**TASK GOAL**
Give the records again in full, exactly as they appear.

**Dataset items**
=======
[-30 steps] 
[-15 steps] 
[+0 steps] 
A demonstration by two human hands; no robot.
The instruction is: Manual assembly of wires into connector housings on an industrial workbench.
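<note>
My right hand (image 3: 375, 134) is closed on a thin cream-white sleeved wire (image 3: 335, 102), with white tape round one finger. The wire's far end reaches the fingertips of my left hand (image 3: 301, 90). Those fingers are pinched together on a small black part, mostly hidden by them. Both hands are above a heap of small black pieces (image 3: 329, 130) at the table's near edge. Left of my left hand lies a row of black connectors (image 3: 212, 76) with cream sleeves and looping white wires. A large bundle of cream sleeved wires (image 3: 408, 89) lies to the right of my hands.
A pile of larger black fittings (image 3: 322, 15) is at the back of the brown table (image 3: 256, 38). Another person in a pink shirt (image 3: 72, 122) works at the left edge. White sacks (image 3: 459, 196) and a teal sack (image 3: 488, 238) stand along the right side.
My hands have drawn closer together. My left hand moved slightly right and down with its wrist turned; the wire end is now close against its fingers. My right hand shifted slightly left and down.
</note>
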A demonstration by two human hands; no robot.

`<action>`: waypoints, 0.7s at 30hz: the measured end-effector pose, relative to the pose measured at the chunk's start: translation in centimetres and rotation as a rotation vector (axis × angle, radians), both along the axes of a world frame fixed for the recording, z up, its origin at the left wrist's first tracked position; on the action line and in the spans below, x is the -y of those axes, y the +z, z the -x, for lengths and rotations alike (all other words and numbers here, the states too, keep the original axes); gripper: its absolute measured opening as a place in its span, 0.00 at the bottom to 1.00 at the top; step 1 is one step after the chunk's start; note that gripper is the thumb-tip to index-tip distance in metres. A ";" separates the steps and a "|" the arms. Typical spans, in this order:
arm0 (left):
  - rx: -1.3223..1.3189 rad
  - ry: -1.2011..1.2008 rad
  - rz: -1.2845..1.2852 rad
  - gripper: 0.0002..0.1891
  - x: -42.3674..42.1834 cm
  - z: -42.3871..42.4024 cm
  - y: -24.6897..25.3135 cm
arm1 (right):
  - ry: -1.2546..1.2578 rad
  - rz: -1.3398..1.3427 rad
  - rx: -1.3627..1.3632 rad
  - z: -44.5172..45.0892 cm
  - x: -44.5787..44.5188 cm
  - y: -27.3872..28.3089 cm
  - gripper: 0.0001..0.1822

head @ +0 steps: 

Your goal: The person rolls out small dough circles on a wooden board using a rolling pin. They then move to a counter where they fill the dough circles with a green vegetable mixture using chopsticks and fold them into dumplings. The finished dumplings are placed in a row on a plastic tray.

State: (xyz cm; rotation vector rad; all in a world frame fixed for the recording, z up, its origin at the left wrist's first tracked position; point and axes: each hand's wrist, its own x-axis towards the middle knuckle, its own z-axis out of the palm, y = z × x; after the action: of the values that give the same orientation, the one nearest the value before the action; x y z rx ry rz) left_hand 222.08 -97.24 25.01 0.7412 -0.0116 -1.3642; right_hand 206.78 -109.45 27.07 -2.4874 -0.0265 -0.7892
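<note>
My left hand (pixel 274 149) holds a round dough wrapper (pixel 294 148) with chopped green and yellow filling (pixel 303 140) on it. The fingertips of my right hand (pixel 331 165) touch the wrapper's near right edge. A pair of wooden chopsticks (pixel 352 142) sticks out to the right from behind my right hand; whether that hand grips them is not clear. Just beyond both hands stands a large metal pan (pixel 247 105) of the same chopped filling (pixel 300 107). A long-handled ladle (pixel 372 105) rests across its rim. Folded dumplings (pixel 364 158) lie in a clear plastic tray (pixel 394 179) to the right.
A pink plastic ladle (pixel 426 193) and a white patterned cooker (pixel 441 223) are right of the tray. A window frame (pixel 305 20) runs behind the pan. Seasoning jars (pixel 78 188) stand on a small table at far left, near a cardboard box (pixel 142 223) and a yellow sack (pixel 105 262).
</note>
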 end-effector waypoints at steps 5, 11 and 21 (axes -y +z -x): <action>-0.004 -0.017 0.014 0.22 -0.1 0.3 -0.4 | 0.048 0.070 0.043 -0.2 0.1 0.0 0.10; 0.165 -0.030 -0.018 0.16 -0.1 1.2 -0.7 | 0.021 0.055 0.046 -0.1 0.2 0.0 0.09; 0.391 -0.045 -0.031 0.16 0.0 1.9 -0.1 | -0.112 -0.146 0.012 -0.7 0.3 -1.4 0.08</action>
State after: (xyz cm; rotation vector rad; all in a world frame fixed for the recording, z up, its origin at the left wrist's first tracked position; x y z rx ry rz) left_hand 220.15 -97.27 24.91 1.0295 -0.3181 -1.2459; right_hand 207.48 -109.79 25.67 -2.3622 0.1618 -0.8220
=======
**SOLUTION FOR THIS EXERCISE**
[-30 steps] 
[-15 steps] 
[+0 steps] 
A demonstration by two human hands; no robot.
The instruction is: Manual assembly of wires into connector housings on an industrial workbench.
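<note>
My right hand (image 3: 375, 134) is closed on a thin cream-white sleeved wire (image 3: 335, 102), with white tape round one finger. The wire's far end reaches the fingertips of my left hand (image 3: 301, 90). Those fingers are pinched together on a small black part, mostly hidden by them. Both hands are above a heap of small black pieces (image 3: 329, 130) at the table's near edge. Left of my left hand lies a row of black connectors (image 3: 212, 76) with cream sleeves and looping white wires. A large bundle of cream sleeved wires (image 3: 408, 89) lies to the right of my hands.
A pile of larger black fittings (image 3: 322, 15) is at the back of the brown table (image 3: 256, 38). Another person in a pink shirt (image 3: 72, 122) works at the left edge. White sacks (image 3: 459, 196) and a teal sack (image 3: 488, 238) stand along the right side.
My hands have drawn closer together. My left hand moved slightly right and down with its wrist turned; the wire end is now close against its fingers. My right hand shifted slightly left and down.
</note>
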A demonstration by two human hands; no robot.

`<action>`: waypoints, 0.7s at 30hz: the measured end-effector pose, relative to the pose measured at the chunk's start: translation in centimetres and rotation as a rotation vector (axis × angle, radians), both along the axes of a world frame fixed for the recording, z up, its origin at the left wrist's first tracked position; on the action line and in the spans below, x is the -y of those axes, y the +z, z the -x, for lengths and rotations alike (all other words and numbers here, the states too, keep the original axes); gripper: its absolute measured opening as a place in its span, 0.00 at the bottom to 1.00 at the top; step 1 is one step after the chunk's start; note that gripper is the thumb-tip to index-tip distance in metres. A ";" separates the steps and a "|" the arms. Typical spans, in this order:
arm0 (left):
  - rx: -1.3223..1.3189 rad
  - ry: -1.2011..1.2008 rad
  - rz: -1.2845..1.2852 rad
  - gripper: 0.0002..0.1891
  - x: -42.3674..42.1834 cm
  - z: -42.3871..42.4024 cm
  - y: -24.6897..25.3135 cm
arm1 (right):
  - ry: -1.2546..1.2578 rad
  - rz: -1.3398..1.3427 rad
  - rx: -1.3627..1.3632 rad
  - z: -44.5172..45.0892 cm
  - x: -44.5787..44.5188 cm
  - y: -27.3872..28.3089 cm
  - gripper: 0.0001..0.1822

head @ +0 steps: 

Your goal: The person rolls out small dough circles on a wooden board using a rolling pin. They then move to a counter where they fill the dough circles with a green vegetable mixture using chopsticks and fold them into dumplings. The finished dumplings are placed in a row on a plastic tray.

State: (xyz cm; rotation vector rad; all in a world frame fixed for the recording, z up, its origin at the left wrist's first tracked position; point and axes: each hand's wrist, its own x-axis towards the middle knuckle, its own z-axis out of the palm, y = z × x; after the action: of the values that give the same orientation, the one nearest the value before the action; x y z rx ry rz) left_hand 222.08 -97.24 25.01 0.7412 -0.0116 -1.3642; right_hand 206.78 -109.45 27.07 -2.4874 -0.0265 -0.7892
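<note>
My left hand (pixel 274 149) holds a round dough wrapper (pixel 294 148) with chopped green and yellow filling (pixel 303 140) on it. The fingertips of my right hand (pixel 331 165) touch the wrapper's near right edge. A pair of wooden chopsticks (pixel 352 142) sticks out to the right from behind my right hand; whether that hand grips them is not clear. Just beyond both hands stands a large metal pan (pixel 247 105) of the same chopped filling (pixel 300 107). A long-handled ladle (pixel 372 105) rests across its rim. Folded dumplings (pixel 364 158) lie in a clear plastic tray (pixel 394 179) to the right.
A pink plastic ladle (pixel 426 193) and a white patterned cooker (pixel 441 223) are right of the tray. A window frame (pixel 305 20) runs behind the pan. Seasoning jars (pixel 78 188) stand on a small table at far left, near a cardboard box (pixel 142 223) and a yellow sack (pixel 105 262).
</note>
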 end-effector waypoints at steps 5, 11 and 21 (axes -y +z -x): <action>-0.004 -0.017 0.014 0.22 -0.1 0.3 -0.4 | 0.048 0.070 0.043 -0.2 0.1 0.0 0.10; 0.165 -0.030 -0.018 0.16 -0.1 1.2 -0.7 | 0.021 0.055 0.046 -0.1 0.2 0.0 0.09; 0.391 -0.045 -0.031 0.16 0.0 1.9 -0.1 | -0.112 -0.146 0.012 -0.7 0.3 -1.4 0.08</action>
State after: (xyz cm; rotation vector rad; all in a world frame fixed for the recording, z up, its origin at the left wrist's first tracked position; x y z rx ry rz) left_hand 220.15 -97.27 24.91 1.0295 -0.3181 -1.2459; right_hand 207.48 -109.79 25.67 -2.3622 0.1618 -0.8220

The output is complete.